RE: query - internationalization from Addison Phillips [wM] on 2004-02-12 (www-international@w3.org from January to March 2004)

From: Addison Phillips [wM] <aphillips@webmethods.com>
Date: Thu, 12 Feb 2004 08:55:46 -0800
To: "Varun (by way of Martin Duerst <duerst@w3.org>)" <mvarun@cisco.com>, <www-international@w3.org>
Message-ID: <PNEHIBAMBMLHDMJDDFLHMECMHKAA.aphillips@webmethods.com>

Hi Varun,

Your question is a bit vague. A lot of the specifics depend on what "varied
sources" means, how you are receiving data, and how you will present it.

Let's assume that you are receiving the data via HTTP. In order for the data
to have any utility, the sender must tell you what the content is. The HTTP
header has a field "Content-Type" that tells you what the content is
supposed to be and that field either will contain an explicit "charset"
attribute or it will be implied by the MIME type you find there. See
RFC2277, RFC2045, etc. etc.

If the Content-Type does not contain the charset or you are not receiving
the data via HTTP, sometimes the data itself will indicate the charset. This
is especially true of XML files. In some cases you cannot rely on
content-type to be declared, so you may need the source to tell you the
encoding of the file. For example, in files uploaded on an HTML FORM, you
should include an additional field for the user to indicate the character
encoding of uploaded content.

If you don't have a charset from the source, guessing is bound to lead to
errors. You can reliably test for about one encodings: US-ASCII. (You may
also be able to have a pretty high assurance of detecting UTF-8 because it
is very highly patterned in ways that other encodings are not.) All other
encodings are, at best, an educated guess.

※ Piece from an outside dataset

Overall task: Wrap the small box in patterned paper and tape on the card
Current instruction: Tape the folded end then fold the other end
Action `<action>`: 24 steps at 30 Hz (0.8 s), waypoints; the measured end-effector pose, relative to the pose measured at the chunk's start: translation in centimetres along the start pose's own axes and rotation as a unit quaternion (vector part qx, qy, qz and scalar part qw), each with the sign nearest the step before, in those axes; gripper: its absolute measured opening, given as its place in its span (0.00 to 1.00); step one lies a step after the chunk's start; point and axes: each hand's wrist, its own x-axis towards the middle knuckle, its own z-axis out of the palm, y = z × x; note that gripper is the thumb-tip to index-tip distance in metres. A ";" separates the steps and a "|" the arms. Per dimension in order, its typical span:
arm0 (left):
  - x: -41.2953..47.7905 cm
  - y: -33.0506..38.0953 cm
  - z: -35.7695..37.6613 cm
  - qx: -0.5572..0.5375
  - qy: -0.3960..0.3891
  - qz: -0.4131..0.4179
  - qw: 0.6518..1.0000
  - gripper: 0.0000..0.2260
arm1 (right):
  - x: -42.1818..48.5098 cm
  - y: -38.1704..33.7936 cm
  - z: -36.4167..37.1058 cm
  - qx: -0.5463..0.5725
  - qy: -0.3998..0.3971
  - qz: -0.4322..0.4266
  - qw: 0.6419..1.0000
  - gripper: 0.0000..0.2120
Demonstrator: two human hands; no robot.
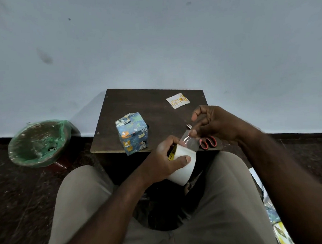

I recommend against guessing. If you cannot get the encoding from the
source, store the bytes. Of course, this poses a problem for later
display.....

You can transcode any input stream to a Unicode encoding form, such as UTF-8
or UTF-16, provided you know the encoding. Then you can transcode that to
the target encoding your end users want (although serving Unicode is a
better choice, in my opinion). The character encoding of the source will
determine what additional precautions are necessary.

Hope that helps.

Best Regards,

Addison

Addison P. Phillips
Director, Globalization Architecture
webMethods | Delivering Global Business Visibility
http://www.webMethods.com
Chair, W3C Internationalization (I18N) Working Group
Chair, W3C-I18N-WG, Web Services Task Force
http://www.w3.org/International

Internationalization is an architecture.
It is not a feature.

> -----Original Message-----
> From: www-international-request@w3.org
> [mailto:www-international-request@w3.org]On Behalf Of Varun (by way of
> Martin Duerst <duerst@w3.org>)
> Sent: jeudi 12 fevrier 2004 06:25
> To: www-international@w3.org
> Subject: query - internationalization
>
>
>
>
>
>
> Hello,
>
> I have an application which stores data from varied sources which
> send data
> in differing encodings.
> However, coming from the application, its users want a consistent encoding
> format.
> since it is hard to convince diverse clients to change and send data in a
> uniform format, i would appreciate to receive pointers to the following:
>
> - a technique to detect the encoding format of an input stream, and
> - a technique to automatically convert various formats to a standard
> encoding - say utf8.
>
> Thanks in advance for the help,
> Varun Mathur

Received on Thursday, 12 February 2004 14:43:17 UTC